Sapsarı bir yaşam….oğul ben sende yokum bu renkte. Zabura Sistemi; sistem, sistem olduğundan beri sarıya inmedi. Neden? zirvelere bakıp sarı yoğunluğu kontrol altına alacak bir renk olmadığından ama doğada var; doğanın ışığı sarı.

 

Suptilitenin en üst sayfası ama bu sizi sizden size taşıyacak mı? yaşama kodlanacak, yoğunlaşacak bu renk ve sizleşecek mi?

 

Beden sessizleşir, siz sistemden ayrışır, yaşam sizden ayrışır ve yoğunluk kontroldan çıkar. Aha bu! ama geçin birleşelim. Ben renksizim şu anda. Hepinizde varım ki ben renksizim. Tüm renksiz sayfalar benim.
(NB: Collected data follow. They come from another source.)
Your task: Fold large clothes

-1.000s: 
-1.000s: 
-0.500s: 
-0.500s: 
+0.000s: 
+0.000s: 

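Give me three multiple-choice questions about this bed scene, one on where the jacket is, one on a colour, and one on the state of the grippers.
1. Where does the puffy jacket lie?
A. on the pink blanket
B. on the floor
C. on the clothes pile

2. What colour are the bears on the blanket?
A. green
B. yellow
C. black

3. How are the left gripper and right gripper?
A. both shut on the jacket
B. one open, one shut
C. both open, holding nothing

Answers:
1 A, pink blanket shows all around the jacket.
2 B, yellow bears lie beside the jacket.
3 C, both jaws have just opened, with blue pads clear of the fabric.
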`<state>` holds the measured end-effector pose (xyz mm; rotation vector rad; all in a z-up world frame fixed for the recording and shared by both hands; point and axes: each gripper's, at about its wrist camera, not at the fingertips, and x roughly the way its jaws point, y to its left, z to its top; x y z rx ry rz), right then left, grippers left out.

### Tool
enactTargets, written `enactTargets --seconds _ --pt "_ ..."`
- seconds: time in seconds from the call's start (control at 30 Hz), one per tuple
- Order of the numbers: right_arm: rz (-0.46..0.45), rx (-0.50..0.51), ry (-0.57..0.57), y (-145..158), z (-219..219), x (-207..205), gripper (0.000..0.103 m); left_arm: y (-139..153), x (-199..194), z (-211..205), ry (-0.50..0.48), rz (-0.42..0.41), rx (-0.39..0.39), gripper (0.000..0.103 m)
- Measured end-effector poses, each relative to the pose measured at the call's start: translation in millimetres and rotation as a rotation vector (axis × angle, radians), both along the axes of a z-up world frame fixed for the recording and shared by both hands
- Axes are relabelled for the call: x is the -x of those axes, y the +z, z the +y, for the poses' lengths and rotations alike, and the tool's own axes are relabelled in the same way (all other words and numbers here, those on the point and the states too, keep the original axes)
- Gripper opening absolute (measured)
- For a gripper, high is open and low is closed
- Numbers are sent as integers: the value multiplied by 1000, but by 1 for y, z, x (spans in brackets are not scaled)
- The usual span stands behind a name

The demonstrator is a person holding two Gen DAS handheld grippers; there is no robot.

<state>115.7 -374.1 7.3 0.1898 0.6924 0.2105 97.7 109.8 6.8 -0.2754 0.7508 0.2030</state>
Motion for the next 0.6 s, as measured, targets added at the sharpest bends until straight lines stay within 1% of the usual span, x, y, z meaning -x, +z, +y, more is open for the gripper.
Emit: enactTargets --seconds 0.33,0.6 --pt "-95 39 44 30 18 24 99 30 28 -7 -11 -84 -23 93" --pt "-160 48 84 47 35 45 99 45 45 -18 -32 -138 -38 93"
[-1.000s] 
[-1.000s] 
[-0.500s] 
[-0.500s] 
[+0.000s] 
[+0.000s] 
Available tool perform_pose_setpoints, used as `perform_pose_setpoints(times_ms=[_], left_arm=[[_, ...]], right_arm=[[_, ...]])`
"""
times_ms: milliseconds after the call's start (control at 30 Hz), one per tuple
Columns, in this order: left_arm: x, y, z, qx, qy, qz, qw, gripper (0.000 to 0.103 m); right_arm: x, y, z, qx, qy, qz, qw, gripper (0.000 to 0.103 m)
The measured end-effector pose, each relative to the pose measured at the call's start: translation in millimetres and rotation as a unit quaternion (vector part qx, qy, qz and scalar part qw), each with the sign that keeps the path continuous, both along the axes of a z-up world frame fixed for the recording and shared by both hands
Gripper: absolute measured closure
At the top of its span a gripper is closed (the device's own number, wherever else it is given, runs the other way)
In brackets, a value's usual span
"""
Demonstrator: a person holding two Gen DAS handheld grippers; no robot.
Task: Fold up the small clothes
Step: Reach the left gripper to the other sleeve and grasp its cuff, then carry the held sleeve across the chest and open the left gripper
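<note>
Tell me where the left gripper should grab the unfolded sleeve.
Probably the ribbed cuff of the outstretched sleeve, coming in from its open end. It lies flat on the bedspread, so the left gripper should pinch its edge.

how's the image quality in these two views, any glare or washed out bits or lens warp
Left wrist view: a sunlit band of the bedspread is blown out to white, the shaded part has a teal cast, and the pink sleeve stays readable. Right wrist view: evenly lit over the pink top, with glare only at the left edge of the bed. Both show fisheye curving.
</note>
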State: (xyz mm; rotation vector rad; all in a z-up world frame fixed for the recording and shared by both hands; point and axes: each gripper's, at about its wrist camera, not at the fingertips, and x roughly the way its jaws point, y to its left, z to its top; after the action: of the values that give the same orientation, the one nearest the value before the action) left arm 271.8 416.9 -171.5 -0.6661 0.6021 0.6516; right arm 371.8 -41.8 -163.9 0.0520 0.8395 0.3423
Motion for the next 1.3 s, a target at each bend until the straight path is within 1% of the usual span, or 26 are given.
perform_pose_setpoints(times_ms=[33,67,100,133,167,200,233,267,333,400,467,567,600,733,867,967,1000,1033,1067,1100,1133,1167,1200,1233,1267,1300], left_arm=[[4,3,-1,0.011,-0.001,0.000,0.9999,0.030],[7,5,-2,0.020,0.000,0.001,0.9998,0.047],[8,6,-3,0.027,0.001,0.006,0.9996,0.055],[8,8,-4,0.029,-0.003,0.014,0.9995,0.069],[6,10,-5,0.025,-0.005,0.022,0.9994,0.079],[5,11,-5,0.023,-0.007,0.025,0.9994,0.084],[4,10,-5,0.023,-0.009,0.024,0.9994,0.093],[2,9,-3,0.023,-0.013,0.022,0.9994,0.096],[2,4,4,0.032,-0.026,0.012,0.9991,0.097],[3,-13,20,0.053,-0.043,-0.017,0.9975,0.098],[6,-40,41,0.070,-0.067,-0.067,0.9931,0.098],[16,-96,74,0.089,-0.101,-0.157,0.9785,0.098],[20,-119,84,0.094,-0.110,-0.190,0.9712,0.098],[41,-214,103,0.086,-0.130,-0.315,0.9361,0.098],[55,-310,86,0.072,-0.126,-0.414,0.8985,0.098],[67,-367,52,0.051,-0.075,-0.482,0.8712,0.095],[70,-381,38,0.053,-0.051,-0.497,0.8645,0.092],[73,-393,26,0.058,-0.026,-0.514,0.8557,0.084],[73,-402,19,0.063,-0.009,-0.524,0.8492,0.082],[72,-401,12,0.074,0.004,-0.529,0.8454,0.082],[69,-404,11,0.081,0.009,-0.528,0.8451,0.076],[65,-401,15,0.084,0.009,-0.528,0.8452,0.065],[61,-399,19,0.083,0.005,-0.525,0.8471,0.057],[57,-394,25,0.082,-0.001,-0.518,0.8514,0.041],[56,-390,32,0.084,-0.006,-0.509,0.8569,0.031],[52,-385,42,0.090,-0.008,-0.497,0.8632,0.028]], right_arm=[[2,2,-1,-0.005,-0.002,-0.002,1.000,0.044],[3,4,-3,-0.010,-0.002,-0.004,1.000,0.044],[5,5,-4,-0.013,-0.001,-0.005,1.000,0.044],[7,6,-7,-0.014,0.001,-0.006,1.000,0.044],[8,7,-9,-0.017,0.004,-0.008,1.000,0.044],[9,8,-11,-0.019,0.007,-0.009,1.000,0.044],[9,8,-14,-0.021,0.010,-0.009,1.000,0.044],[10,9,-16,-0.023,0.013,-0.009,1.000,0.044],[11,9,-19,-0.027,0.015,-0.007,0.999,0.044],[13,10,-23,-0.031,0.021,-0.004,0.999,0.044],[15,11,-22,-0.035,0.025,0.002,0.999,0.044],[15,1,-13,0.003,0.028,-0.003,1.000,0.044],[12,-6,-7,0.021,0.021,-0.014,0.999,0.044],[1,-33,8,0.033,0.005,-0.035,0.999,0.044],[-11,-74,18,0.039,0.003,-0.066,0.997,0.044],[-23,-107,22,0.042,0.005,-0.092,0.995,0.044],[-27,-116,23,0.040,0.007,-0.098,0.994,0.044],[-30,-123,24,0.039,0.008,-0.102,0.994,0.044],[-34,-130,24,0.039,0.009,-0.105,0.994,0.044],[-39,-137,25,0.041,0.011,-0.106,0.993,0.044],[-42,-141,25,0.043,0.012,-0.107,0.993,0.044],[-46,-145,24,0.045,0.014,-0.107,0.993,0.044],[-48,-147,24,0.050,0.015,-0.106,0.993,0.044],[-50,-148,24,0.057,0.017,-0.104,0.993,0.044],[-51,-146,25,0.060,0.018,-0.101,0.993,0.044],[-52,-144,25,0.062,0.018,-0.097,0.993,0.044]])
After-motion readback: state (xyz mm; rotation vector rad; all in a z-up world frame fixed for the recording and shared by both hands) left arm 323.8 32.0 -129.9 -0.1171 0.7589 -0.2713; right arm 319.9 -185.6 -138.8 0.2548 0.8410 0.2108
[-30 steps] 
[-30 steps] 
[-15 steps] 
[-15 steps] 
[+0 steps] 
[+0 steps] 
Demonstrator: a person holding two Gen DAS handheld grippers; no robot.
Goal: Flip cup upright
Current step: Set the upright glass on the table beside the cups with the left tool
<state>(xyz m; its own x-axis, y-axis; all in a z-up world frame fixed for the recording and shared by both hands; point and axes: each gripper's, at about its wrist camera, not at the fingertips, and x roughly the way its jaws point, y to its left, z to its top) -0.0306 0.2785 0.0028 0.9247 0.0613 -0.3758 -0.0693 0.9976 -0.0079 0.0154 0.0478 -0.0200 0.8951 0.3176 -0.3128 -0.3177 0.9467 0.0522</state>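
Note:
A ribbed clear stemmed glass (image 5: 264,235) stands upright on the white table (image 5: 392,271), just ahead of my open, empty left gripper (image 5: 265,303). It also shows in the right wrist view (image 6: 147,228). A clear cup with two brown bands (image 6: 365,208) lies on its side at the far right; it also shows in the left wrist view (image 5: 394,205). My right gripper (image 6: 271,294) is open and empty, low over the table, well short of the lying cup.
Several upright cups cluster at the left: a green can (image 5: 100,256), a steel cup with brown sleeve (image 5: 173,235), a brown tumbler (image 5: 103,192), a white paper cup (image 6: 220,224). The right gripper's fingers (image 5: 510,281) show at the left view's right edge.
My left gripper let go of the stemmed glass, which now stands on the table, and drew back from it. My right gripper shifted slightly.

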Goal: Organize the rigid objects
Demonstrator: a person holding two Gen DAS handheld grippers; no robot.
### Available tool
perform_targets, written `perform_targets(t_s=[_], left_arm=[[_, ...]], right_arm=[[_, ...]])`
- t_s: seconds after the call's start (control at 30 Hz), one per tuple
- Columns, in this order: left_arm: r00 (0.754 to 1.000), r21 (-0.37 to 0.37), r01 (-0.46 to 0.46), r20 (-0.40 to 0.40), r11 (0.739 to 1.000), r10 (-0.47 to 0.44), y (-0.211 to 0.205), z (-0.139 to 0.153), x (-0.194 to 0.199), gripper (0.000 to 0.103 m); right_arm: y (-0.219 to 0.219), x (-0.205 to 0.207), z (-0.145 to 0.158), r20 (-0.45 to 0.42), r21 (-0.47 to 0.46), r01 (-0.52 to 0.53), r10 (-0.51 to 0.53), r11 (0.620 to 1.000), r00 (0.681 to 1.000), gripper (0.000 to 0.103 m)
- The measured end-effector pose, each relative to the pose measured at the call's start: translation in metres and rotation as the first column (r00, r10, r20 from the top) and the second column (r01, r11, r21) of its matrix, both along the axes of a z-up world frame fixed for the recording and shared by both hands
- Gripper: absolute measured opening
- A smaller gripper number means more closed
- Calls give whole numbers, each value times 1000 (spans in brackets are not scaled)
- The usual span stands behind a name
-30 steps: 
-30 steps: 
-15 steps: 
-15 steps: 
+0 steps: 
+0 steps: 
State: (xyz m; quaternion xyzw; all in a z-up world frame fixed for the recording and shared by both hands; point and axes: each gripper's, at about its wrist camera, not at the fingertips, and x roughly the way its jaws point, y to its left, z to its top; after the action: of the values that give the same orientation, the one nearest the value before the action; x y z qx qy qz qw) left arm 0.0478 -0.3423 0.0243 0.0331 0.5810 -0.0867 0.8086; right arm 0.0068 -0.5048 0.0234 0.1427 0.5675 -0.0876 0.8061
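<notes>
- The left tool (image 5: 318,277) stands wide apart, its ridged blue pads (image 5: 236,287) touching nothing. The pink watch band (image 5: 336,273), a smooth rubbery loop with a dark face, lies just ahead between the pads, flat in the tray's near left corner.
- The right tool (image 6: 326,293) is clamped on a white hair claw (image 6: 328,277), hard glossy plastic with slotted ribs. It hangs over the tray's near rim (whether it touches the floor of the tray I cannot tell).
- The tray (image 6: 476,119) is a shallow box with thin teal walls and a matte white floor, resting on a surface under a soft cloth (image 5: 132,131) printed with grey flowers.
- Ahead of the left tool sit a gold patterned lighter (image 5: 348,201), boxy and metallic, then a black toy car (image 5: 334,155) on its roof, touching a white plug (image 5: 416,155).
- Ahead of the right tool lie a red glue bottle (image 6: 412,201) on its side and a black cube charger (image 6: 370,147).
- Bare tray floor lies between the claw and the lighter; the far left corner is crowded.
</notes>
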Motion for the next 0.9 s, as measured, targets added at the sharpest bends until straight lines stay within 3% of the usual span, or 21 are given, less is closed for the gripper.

Netice ben yarınım.

 

Renksiz bir yaşam….Öz kök olan yaşam, renk yok orada. Mora inersiniz. Toplam 200.000 Işık Kapısı açarsınız ama sessizsiniz çünkü renksizsiniz orada. Beden var mı? yok, Süper Sistemleşme var mı? yok. Savaş yok orada, herşey ışık ama ışık renkten ari bir ışık. İşte orada tüm yaşamları tohumlayacak o mukteridiyet var. İşte orada hakikiyet var.

 

“Hac mevsimi geliyor” dediler, “hacca gidelim” dediler, aşka varalım, akla varalım, okuyalım. Oh ne güzel! Hacca varmak için harlanın da, Hak’a varın ama akla da varın. Kötülüğü önleyip dilliyorum yüreklere.

 

Canlarım, sapsarı sistem ama ışıksız ama sarı. Mutlak olan Ko Sayfası, aşağının aşağısı. İşte cevhere iniş bu!

 

Aşağının aşağısı olan renk….Siz sistem, biz sistem. Siz İlm-i Ko, biz İlm-i Ko ama sarıda ışık yok, yoğunluk yok. Aha nisbiyet. Aha İk sistem, İk insan kelam.

 

Değerliler, sarı renkte biliş yok. Sarı renkte yaşam soyunuzun tohumlarında dahi yok ve sanal dediğimiz sayfa bu sayfa işte. İnsanlığın sanallığı işte bu! Ama bir kaynak ışık tohumları kodladığında sizler artık yaşama kapı açacaksınız.

 

İşte sizleri yaşama alıyoruz. Bu yaşam mavidir. Mavi yaşam ama maviye varmak için yeşili aşmak gerek. Yeşil kelam ama kanatlanan bir kelam değil, kapalı sistem.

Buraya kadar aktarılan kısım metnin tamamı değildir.